Many of the songs in this thread have brought tears to my eyes. I feel more
than a bit outclassed by this company, hence I feel the need to justify
including my own effort.

This is not exactly a "peace" song, more of an anti-Troubles song. I
composed it sometime around '77/8 after the first decade of the Troubles in
the hopes it would make folk think about the Troubles, what perpetuates
them, and their ultimate futility, because it seemed to me at the time that
nothing had been gained from the Troubles, but there was plenty of things
that had been lost because of them.

I've always found songs that deal with "issues" are so intellectual that
they lack emotional punch and reality, so I personalised the issues and
wrote a song about one woman's loss from her point of view. It seemed to
work; when ever I performed the song there was always a few moments silence
afterwards before the audience loudly applauded. It was a very humbling
experience; the song is greater than the composer.

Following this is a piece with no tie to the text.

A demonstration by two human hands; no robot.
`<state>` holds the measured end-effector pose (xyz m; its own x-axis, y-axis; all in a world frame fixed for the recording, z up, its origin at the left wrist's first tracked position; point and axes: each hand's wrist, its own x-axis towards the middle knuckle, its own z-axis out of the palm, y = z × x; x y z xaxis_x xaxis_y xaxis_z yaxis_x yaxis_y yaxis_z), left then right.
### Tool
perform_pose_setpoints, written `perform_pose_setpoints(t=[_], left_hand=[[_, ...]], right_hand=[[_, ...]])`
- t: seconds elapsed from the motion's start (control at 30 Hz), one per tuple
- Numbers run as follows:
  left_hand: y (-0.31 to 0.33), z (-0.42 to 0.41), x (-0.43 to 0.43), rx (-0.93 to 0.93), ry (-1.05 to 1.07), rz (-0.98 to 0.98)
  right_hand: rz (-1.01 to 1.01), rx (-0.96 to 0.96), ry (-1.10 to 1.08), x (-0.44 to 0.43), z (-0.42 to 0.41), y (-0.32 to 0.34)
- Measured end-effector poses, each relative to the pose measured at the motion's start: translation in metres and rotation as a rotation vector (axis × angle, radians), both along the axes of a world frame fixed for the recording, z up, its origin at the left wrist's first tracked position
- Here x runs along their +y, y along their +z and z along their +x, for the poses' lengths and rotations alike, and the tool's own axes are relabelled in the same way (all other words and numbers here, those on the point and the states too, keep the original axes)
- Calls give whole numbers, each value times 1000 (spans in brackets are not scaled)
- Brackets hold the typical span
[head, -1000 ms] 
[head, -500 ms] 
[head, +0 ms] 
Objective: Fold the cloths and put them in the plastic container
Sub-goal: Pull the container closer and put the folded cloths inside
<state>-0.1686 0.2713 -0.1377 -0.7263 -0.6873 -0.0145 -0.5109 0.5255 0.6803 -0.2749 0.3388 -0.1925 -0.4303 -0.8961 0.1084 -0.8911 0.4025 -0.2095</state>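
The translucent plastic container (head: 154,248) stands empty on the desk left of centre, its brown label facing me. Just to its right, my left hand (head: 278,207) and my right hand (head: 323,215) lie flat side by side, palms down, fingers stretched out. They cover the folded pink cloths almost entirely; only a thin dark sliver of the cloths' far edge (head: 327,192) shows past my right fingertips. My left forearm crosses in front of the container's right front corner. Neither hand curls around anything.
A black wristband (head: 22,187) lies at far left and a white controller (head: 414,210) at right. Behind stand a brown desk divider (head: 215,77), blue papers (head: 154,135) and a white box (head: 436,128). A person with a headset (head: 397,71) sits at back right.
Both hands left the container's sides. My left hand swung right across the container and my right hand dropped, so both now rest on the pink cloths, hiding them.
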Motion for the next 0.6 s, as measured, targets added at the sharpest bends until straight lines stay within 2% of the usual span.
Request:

I was approached more than once by folk asking if I'd based the story on a
real life cases that they were able to cite. This somewhat took me aback, to
realise that the story had really happened more than once, because I'd made
it all up from my imagination.

What got me thinking along these lines was someone remarking " 'T'is easy to
die. There's plenty as has died for Ireland, but who can ye name that has
chose to _live_ for her? Now that'd be hard, aye."; I've no idea if that was
a quote or spontanious.

I taught the song to a few local Belfast performers of the time (from both
"sides"!) and for a while it took up a life of it's own. I left NI almost
two decades ago now, so I've no idea if anyone is still singing this in the
clubs today.

The verse verse chords repeat for every two lines, and the tempo is a slow



[verse 1]
[Asus2]When I was a [Cmaj7]young maid my [D] Johnny courted [Am]me
and he [C]made me so [Em]happy when he [C]said "My bride ye'll [G]be".
We were wed and when I was seven months with child
the fire grew in his eyes, I could see him turnin' wild.
He said that he was off "A Rebel for to be"
so that his child could be raised in a land of the free.
And so my husband left to fight the forces of the Crown,
but it t'was not very long 'afore he was shot down.

[chorus 1]
Ah. [Dm]Johnny [Em]why did ye [Am]do it?
Johnny why did ye do it?

[verse 2]
Our son was born and for his father was named
and as he grew I told him of his father famed.
I told him that his father had been a martyr brave,
who'd died a hero, his country for to save.
Young Johnny was but seventeen when he took up the gun
he said "I have to fight, for I am me father's son".
and it was on a bright May morning they came and said to me;
"They've caught young Johnny, and hung him from a tree".

[chorus 1]
Ah. Johnny why did ye do it?
Johnny why did ye do it?

[verse 3]
I wept, and I cried, I swore that I would die
but I choked upon my tears when I realised
I'd called my man a hero just to make my own grief less
and sent my son too his death by my thoughtlessness.
For my son may have never made his stand
if I'd not made a hero out of my husband.
This foolish woman has a lot to answer for;
with my selfish pride I fanned the flames of war.

[chorus 2]
Ah, Johnny, can ye forgive me?
Johnny can ye forgive me?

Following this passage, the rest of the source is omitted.